Annoying, but mistakes do happen.
Today it got better. I, for the first time, needed to make some online payments. I needed to make them quite urgently – as in immediately. I set up the beneficiaries painlessly, used the friendly interface to allocate multiple payments, and tried to pay. And couldn’t, as I’d exceeded my daily limit. My daily limit turned out to be zero. An odd default choice for an internet account, but nothing a quick change of settings can’t fix.
I looked for the option to increase it online, but there was none.
Fine, a phone call instead then. When will they get the online part of online banking right.
I phone the helpdesk. They explain that my limit is set to zero, and to change it so as to be able to make the payments today I need to go into a branch. Of all the insane systems! To access my money online through my so-called online banking I have to go to a branch.
I thought this kind of lunacy went out with first dot com boom. No persuasive powers could work this time. Standard Bank’s systems were simply unable to allow me to telephonically set my limit.
Not too pleased, I went to the branch. It was lucky there was still half and hour until closing time.
Certain words have very negative associations for me. One of them, permission, got thrown at me when I asked for my limit to be set. I was told the limit I requested was too high, and I needed to ask permission to set it at this level. The idea of asking permission to access my own money doesn’t charm me much.
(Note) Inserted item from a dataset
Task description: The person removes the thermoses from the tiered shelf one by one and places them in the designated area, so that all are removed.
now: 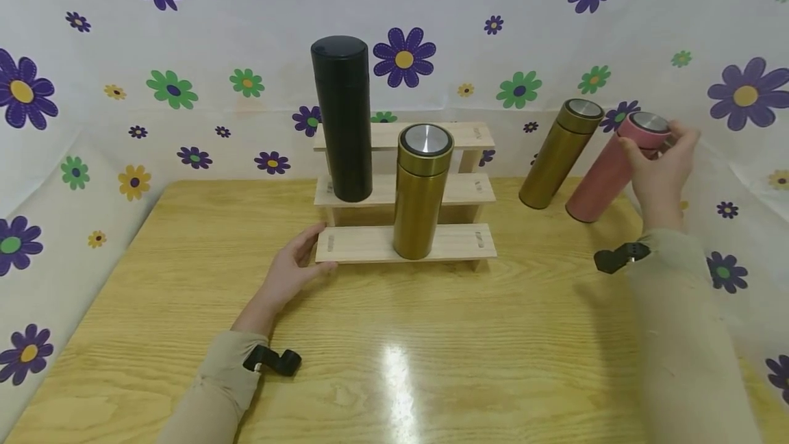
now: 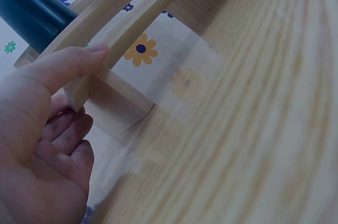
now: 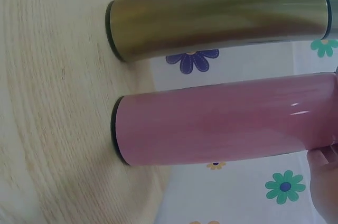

When the consultant started telling me it was based on my salary (the account has no salary going into it), I felt I was in the Truman show. The account has no overdraft, no credit. All I want to do is put money in and take money out. I’m even happy to pay Std Bank a fortune every month for this arcane privilege.
But to have some faceless decision-maker (the consultant went off to her supervisor to go and ask permission) decide whether I can access my money when I need based on utterly arbitrary criteria doesn’t sit well with me.
I was in a hurry, so never got to meet the supervisor, but the unfortunate result is I will have to repeat the experience in a week or so when I will need to increase my limit to make some more payments.
Sorry Std Bank, you’ve got everything else right, but forcing people to needlessly waste their time at a branch, and then telling them they can’t access their money without applying and meeting some ludicrous criteria doesn’t leave me motivated, inspired and whatever the other one was.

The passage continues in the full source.